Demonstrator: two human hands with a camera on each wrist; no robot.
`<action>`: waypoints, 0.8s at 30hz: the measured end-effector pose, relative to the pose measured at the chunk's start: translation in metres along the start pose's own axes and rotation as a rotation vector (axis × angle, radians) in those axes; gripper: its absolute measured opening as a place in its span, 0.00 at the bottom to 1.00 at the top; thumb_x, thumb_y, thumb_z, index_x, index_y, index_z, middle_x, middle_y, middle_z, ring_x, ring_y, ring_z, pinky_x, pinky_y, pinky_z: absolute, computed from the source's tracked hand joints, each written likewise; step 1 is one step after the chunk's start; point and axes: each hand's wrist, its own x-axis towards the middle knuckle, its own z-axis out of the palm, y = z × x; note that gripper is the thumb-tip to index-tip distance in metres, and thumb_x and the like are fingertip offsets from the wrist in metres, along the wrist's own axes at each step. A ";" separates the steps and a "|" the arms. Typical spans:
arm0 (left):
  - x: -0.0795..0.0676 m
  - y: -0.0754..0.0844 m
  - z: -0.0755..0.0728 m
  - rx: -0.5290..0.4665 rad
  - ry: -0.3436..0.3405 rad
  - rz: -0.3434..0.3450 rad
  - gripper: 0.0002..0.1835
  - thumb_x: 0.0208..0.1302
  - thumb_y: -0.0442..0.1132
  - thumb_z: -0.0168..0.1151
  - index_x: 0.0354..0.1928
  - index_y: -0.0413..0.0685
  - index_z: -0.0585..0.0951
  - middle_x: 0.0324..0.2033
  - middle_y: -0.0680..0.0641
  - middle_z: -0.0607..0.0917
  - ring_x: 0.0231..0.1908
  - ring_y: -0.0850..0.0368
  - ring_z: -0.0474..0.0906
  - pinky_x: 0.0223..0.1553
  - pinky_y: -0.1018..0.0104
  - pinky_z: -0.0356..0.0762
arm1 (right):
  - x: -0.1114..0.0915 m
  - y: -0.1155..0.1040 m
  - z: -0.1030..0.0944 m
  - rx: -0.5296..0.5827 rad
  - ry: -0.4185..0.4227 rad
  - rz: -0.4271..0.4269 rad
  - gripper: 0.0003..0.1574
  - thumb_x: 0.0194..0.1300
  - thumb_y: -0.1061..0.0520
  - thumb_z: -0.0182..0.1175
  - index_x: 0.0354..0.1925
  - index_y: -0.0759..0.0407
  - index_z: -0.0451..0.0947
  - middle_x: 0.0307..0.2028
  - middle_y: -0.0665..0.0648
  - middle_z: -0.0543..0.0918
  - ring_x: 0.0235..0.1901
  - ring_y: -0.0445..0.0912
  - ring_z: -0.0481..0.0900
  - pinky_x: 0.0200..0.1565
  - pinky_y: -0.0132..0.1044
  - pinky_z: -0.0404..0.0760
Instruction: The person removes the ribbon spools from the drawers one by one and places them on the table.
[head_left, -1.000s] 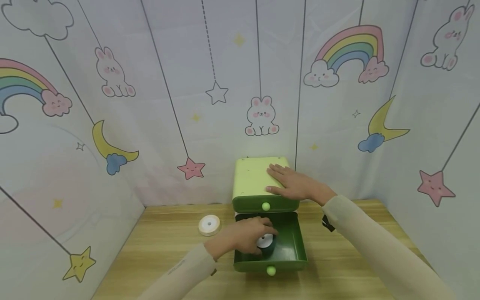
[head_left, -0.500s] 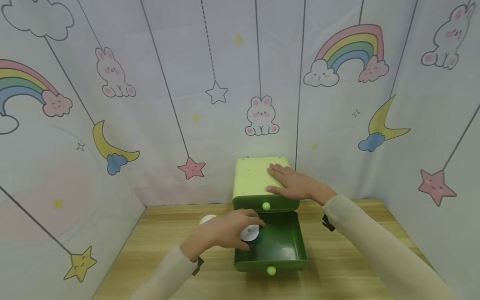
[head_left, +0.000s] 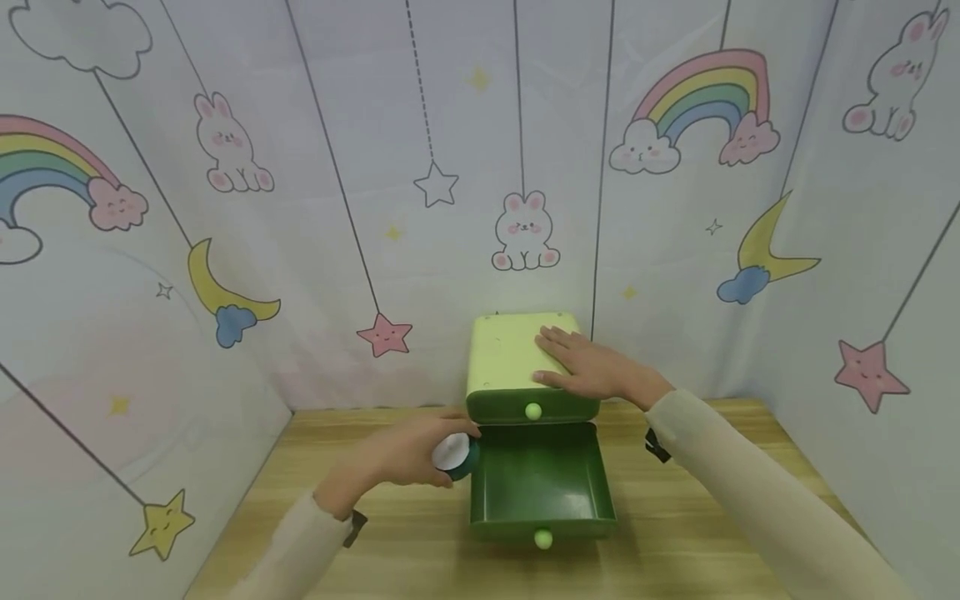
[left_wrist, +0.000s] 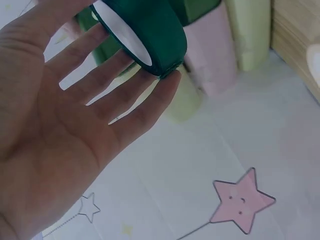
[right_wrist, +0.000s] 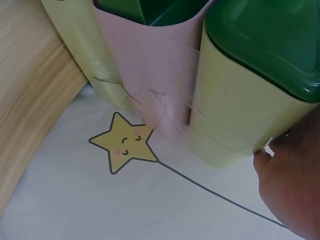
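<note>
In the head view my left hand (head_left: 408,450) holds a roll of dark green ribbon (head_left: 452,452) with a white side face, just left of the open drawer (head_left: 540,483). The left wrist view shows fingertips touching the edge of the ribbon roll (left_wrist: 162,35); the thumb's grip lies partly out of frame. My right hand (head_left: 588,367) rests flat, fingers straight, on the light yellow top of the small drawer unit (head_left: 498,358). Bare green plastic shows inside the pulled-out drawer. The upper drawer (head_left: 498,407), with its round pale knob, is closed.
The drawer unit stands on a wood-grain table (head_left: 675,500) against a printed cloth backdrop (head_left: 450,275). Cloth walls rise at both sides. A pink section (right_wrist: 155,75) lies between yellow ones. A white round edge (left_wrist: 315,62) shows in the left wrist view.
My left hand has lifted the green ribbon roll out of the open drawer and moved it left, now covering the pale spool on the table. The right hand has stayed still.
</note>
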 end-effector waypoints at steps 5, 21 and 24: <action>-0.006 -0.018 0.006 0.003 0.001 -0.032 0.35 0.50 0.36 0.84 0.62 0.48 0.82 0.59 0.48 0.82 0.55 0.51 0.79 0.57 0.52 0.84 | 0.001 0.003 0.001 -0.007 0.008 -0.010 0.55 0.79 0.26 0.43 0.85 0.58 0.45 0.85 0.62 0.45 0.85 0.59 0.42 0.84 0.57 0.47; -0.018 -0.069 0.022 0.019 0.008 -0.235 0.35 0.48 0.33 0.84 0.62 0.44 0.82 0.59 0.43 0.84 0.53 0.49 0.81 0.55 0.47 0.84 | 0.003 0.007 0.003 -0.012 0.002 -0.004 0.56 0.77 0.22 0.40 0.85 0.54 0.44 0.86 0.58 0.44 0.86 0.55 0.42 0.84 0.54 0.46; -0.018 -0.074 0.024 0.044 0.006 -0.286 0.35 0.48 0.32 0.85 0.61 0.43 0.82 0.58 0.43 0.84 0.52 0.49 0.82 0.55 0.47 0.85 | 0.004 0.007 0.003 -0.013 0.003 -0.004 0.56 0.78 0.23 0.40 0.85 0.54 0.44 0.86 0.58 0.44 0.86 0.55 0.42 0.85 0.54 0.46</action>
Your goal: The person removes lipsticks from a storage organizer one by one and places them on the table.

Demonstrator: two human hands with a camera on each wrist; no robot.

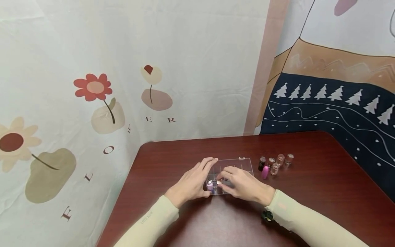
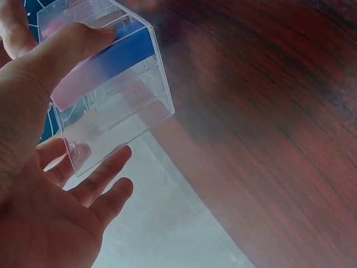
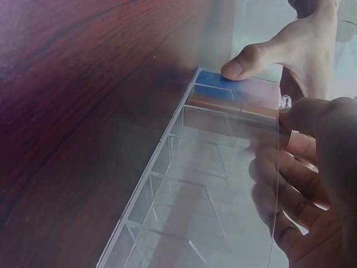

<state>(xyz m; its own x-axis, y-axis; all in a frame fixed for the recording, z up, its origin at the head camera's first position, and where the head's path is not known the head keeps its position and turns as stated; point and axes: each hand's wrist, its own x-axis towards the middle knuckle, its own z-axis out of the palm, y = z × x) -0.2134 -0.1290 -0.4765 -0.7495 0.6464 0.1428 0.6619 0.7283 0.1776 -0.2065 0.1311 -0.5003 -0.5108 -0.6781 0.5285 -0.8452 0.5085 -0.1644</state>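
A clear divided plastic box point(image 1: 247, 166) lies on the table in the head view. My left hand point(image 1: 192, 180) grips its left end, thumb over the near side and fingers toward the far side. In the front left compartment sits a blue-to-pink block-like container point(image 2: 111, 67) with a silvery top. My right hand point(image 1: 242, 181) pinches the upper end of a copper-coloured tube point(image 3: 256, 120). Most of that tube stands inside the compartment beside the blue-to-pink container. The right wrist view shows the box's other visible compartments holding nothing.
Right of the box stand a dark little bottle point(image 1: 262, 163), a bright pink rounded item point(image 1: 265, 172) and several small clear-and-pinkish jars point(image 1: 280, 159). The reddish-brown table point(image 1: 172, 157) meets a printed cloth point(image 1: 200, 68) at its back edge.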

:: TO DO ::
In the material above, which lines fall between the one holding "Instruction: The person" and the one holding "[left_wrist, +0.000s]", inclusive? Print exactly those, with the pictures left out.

:: RESULT ::
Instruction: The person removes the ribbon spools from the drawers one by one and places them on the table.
[head_left, -1.000s] 
[head_left, -0.500s] 
[head_left, +0.000s] 
[left_wrist, +0.000s] 

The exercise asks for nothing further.